TASK GOAL: Consider the listing below. Extract exactly the lines from the line containing "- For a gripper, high" to the line containing "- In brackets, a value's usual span", both included.

PROVIDED DATA:
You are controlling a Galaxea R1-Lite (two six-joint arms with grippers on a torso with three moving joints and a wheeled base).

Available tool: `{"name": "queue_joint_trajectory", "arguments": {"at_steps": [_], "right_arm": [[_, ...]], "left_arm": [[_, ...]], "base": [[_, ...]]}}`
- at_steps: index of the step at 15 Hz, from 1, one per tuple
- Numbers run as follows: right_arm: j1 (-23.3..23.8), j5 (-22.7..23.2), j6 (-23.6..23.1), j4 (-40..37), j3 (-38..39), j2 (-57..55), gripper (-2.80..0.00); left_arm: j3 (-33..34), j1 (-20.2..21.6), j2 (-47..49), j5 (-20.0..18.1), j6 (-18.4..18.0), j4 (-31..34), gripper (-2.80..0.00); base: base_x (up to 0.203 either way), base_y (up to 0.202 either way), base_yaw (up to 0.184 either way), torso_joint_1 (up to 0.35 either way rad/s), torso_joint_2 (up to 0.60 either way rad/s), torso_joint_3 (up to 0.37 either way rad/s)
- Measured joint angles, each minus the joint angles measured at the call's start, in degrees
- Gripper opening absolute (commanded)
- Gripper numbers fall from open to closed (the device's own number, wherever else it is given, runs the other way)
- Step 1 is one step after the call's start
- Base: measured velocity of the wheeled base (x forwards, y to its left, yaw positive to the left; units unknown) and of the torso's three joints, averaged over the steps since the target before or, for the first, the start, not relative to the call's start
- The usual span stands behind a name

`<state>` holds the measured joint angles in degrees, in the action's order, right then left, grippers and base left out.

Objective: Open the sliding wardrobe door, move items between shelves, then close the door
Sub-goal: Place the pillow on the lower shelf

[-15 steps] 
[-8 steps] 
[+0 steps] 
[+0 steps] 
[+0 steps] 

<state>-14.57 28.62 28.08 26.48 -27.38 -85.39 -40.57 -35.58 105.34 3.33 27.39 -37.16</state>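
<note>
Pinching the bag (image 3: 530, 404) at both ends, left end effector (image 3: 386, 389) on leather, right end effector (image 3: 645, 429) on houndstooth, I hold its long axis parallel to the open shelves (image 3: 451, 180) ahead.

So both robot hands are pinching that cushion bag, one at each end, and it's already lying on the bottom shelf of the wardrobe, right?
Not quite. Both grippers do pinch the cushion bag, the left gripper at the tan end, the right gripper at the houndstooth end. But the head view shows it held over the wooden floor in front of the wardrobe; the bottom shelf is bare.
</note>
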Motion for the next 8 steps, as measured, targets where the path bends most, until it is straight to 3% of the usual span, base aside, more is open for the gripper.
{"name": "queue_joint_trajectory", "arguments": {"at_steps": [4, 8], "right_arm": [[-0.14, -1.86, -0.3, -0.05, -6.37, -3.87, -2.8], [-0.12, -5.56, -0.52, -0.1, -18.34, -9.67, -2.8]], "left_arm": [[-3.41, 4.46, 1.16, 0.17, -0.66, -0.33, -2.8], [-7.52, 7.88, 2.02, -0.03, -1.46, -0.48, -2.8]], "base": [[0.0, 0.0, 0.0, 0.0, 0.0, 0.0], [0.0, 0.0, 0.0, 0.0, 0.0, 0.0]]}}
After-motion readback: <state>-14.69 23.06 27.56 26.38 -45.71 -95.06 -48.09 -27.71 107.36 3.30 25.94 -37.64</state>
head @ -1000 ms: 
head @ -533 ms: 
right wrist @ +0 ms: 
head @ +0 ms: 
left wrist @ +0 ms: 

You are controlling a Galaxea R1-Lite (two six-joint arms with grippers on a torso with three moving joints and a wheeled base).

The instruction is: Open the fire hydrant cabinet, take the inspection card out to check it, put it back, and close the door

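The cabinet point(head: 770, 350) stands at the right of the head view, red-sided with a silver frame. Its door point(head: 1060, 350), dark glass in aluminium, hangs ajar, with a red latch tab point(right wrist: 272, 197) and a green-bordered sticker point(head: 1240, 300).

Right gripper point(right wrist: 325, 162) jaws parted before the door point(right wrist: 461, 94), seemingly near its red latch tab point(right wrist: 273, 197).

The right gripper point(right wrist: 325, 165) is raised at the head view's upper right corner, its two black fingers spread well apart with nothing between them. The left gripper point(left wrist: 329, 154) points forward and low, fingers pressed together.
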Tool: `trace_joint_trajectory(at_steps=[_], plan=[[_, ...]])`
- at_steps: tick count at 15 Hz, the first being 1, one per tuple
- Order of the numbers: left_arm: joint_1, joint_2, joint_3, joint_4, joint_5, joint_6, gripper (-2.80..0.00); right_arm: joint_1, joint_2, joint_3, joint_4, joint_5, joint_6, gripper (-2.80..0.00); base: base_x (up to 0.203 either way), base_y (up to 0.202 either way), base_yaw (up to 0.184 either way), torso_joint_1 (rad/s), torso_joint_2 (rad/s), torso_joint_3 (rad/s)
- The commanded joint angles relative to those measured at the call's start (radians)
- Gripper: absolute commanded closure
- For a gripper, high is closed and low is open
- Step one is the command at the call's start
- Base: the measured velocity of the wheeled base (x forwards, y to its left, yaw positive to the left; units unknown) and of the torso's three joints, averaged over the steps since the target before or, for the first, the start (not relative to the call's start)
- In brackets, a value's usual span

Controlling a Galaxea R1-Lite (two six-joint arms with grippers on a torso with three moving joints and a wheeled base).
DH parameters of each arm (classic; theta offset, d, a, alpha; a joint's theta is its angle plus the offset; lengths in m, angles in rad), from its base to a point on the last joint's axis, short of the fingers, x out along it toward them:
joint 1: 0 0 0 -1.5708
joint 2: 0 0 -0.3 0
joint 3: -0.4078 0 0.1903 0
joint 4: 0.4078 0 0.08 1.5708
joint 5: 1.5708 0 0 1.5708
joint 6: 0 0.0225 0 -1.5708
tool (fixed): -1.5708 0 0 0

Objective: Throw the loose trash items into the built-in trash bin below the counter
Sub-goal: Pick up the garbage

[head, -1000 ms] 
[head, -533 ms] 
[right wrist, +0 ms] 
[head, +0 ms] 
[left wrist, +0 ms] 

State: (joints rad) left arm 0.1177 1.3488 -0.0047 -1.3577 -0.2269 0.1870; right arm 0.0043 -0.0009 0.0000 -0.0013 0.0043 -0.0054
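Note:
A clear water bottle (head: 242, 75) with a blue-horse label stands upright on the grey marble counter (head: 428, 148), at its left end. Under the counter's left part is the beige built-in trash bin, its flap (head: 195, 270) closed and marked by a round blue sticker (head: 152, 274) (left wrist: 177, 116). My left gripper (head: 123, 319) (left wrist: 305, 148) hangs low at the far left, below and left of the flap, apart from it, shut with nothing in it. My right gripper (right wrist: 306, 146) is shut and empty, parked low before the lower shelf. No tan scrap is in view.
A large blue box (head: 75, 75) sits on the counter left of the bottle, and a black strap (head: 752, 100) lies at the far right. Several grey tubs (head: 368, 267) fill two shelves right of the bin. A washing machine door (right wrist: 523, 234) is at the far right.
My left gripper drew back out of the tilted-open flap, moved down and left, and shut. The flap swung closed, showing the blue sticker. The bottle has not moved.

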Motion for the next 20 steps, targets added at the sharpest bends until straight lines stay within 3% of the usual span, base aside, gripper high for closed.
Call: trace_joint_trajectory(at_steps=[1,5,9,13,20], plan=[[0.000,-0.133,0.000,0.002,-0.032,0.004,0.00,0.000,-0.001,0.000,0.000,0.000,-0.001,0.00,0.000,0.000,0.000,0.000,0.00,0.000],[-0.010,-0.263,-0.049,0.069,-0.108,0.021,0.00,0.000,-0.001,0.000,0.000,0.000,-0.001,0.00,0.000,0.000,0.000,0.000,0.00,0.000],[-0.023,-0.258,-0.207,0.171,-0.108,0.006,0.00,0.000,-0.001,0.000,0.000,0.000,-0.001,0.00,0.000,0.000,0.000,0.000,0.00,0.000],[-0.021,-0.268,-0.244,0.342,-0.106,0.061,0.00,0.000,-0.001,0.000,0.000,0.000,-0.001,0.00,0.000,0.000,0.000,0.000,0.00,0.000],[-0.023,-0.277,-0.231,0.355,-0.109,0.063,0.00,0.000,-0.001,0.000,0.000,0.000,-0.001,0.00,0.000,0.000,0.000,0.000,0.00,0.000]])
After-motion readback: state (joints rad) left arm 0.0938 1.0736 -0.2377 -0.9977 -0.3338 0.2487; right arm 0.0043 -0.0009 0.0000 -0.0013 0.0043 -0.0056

SOLUTION TO THIS TASK:
- For a gripper, high is closed and low is open
- Step one is the command at the call's start
- Base: the measured velocity of the wheeled base (x forwards, y to its left, yaw positive to the left; units unknown) and of the torso's three joints, averaged over the steps since the target before or, for the first, the start (not relative to the call's start)
- In brackets, a value's usual span

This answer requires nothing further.